*** Opening of Data shown ***
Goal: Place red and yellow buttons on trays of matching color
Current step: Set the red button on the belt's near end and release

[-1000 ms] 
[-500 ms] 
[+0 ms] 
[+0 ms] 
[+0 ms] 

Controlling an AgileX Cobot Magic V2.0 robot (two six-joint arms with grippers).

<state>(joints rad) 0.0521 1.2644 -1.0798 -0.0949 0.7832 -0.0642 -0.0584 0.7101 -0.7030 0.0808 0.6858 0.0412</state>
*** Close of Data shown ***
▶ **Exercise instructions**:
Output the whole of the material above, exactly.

▶ **Solution below**:
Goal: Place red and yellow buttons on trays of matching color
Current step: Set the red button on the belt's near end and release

[-1000 ms] 
[-500 ms] 
[+0 ms] 
[+0 ms] 
[+0 ms] 

Controlling an AgileX Cobot Magic V2.0 robot (two six-joint arms with grippers).

<state>(joints rad) 0.0521 1.2644 -1.0798 -0.0949 0.7832 -0.0642 -0.0584 0.7101 -0.7030 0.0808 0.6858 0.0412</state>

Nothing else belongs to this exercise.